What is SAP Datasphere?
Definition: SAP Datasphere
SAP Datasphere (formerly SAP Data Warehouse Cloud) is a fully managed, cloud-native data platform offered by SAP. It combines a data warehouse, data lake, data integration, data federation, and a business semantics layer in a single service. It runs on SAP Business Technology Platform (BTP) and is available on AWS, Azure, and Google Cloud.
Launched in 2023 as the successor to SAP Data Warehouse Cloud, Datasphere is designed for organisations that run SAP ERP systems (S/4HANA, ECC, BW) and want to combine that data with other sources in a governed, modern cloud environment — without abandoning the SAP investment they already have.

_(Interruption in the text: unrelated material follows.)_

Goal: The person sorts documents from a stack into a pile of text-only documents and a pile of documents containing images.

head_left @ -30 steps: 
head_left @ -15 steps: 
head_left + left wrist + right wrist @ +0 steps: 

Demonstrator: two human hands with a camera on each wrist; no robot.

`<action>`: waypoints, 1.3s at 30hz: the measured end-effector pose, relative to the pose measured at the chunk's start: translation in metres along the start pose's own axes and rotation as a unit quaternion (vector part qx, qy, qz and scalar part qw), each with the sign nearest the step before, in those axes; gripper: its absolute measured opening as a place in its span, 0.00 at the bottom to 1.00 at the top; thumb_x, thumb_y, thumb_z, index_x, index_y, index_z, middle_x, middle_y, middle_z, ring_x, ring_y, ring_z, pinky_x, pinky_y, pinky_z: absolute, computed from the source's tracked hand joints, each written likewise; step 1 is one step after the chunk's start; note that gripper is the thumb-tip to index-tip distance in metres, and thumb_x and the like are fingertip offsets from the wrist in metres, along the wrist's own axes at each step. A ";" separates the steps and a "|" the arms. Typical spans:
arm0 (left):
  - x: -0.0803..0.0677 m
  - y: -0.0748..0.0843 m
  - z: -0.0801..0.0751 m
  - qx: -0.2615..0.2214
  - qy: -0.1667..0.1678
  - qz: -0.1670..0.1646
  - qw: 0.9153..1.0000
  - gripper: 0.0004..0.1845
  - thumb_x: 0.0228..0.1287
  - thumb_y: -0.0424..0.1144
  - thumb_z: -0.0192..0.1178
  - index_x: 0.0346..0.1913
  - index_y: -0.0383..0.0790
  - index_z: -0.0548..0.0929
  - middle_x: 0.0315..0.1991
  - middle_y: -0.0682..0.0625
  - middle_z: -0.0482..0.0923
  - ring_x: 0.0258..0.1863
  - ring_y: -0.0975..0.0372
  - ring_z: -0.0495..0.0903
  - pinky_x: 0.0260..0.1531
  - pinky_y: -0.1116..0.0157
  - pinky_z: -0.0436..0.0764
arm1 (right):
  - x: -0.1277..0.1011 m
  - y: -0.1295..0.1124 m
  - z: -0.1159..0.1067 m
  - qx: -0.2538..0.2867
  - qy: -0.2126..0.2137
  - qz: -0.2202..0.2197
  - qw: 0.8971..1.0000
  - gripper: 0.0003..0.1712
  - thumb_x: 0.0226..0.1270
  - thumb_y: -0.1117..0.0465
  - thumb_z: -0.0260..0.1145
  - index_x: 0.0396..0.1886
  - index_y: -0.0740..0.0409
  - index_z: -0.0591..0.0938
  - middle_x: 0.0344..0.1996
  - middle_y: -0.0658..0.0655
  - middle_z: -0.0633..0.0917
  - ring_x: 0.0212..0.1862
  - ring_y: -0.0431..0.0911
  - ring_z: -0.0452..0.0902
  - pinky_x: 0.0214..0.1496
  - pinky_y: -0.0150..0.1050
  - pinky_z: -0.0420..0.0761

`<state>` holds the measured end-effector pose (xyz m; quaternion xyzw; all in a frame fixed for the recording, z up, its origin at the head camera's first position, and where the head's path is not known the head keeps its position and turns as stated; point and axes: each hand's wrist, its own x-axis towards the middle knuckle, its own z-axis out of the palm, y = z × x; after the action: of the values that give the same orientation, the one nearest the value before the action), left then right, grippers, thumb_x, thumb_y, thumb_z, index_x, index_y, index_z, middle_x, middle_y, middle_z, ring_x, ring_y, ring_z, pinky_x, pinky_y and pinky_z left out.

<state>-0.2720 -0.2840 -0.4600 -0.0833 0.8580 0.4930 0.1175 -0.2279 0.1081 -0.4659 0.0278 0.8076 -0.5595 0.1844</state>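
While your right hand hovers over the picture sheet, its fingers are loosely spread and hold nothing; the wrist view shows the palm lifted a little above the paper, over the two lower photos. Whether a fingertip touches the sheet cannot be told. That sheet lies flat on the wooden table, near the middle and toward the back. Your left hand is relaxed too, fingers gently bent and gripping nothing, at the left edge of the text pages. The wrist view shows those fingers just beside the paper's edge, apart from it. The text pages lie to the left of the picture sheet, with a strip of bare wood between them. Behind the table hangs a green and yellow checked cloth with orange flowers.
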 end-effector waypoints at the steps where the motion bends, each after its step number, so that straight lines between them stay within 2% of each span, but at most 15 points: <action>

The core promise: connect to anything, model with SAP semantics, and expose governed data to SAP Analytics Cloud and other BI tools. It is not just another cloud warehouse. It is SAP's attempt to make the entire data supply chain — from source to dashboard — a first-class SAP experience.
Architecture Overview
Datasphere is organised around four architectural pillars that work together:
- Data Spaces — isolated, governed workspaces per team or domain
- Data Builder — the data modelling and integration layer
- Business Builder — the semantic business layer
- Data Catalog — enterprise-wide data discovery and lineage
Underneath these layers sit two storage tiers: a managed SAP HANA Cloud instance (the hot tier for high-performance SQL) and a managed object store (the cold/lake tier, compatible with Delta Lake and Apache Parquet). Both tiers are fully abstracted from the user — you interact with them through the Datasphere UI or SQL.
Key architectural insight
Datasphere sits on top of SAP HANA Cloud, which means it inherits HANA's column-store engine, in-memory processing, and multi-model capabilities (relational + document + graph). This gives Datasphere a performance edge for SAP-native analytics compared to generic warehouses — but also means the platform is HANA-centric at its core.
Data Spaces: The Governance Unit
A Data Space is the fundamental unit of organisation and governance in Datasphere. Think of it as a department-level sandbox that has its own:
- Storage allocation (disk quota)
- Compute allocation (memory quota)
- Members and roles (Space Administrator, Modeler, Viewer)
- Connections to source systems
- Data assets (tables, views, flows, models)
Spaces communicate with each other through Cross-Space Sharing: a Space can share a view or table with another Space, but the consuming Space cannot modify the original asset. This enforces data product thinking — each space owns and publishes its data, while other teams consume it as a read-only product.
This model aligns well with Data Mesh principles: distributed ownership, domain-driven design, and governed sharing — all within a single managed platform rather than separate infrastructure per domain.
Practical example: Space structure for a retail company
- FINANCE Space — owns GL postings, cost centre data (source: S/4HANA Finance)
- SALES Space — owns sales orders, pricing conditions (source: S/4HANA SD)
- SUPPLY_CHAIN Space — owns inventory, delivery data (source: SAP EWM)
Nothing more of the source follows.